What you are asked to do: Please check every line of the listing for "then" and copy each line where it is found.

Data provided:
[Start of Attachment]
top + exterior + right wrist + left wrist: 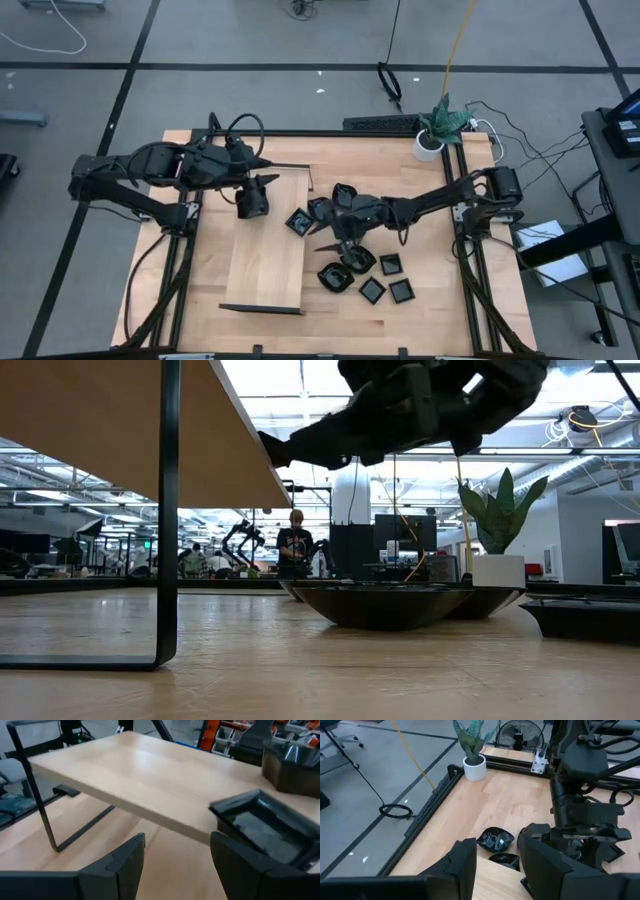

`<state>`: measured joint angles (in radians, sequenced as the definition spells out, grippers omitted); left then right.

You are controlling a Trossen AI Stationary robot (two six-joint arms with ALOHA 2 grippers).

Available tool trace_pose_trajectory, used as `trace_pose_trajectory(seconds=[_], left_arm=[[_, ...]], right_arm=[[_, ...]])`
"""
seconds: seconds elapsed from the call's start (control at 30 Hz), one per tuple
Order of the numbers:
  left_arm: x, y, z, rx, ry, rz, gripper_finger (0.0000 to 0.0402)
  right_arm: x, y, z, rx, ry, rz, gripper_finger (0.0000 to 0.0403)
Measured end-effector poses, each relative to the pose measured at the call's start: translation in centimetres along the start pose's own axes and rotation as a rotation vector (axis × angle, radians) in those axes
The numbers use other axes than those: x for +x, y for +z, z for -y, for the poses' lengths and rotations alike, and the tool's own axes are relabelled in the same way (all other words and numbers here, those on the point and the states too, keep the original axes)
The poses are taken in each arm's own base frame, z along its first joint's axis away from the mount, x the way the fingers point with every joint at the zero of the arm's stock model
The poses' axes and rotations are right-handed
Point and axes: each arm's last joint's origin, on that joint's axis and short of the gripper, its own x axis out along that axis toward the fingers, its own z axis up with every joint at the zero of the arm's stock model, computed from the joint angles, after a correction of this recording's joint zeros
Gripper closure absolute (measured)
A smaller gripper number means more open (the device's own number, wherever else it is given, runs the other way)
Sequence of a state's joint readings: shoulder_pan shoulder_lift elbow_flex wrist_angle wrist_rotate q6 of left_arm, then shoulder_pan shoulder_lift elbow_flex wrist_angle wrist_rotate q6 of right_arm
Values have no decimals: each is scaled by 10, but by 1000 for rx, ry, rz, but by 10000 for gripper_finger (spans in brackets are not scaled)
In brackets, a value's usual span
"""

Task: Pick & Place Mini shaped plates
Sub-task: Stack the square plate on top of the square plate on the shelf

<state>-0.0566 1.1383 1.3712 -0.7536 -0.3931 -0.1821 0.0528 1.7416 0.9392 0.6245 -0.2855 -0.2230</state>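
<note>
High view: mini shaped plates [352, 250] clustered right of tabletop [440, 320] centre, between wooden board [265, 240] and right edge. Right pincer [338, 243] over cluster; left pincer [253, 200] above board's far end.

Low view: nearest dish [385, 603] shallow, thin-rimmed; likely light, rigid, slippery glaze, chip-prone. Best grip: pinch across rim.

Left wrist view: left pincer [497, 865] fingers spread, empty; lobed dish [495, 839] beyond.

Right wrist view: right pincer [176, 865] released, nothing held; square dish [262, 827] just beside finger. Only this view shows the board raised on a frame.
</note>
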Motion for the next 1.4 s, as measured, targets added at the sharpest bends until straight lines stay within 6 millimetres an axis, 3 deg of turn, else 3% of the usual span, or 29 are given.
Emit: trace_pose_trajectory(seconds=[0.4, 0.7, 0.87, 1.17, 1.4], left_arm=[[0, -1, 0, -1, 1, -6, 247], [0, -1, 0, -4, -1, -6, 247], [0, -2, 0, 1, 1, -18, 247], [0, -2, 0, -6, 1, -20, 247], [0, -2, 0, -3, 2, -20, 247]], right_arm=[[0, -1, 16, 18, -276, -10, 190], [0, -1, 14, 13, -282, -21, 190], [-8, 7, 13, 103, -375, -47, 190], [-10, 0, 17, 188, -447, -113, 190], [-11, 3, 22, 141, -461, -71, 190]])
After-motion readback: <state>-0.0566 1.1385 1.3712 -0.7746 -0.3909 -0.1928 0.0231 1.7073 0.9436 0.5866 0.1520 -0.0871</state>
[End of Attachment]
Response for this exercise:
`<state>`: measured joint angles (in radians, sequenced as the definition spells out, grippers omitted); left then right.
Sequence of a state's joint readings: shoulder_pan shoulder_lift elbow_flex wrist_angle wrist_rotate q6 of left_arm, then shoulder_pan shoulder_lift elbow_flex wrist_angle wrist_rotate q6 of right_arm

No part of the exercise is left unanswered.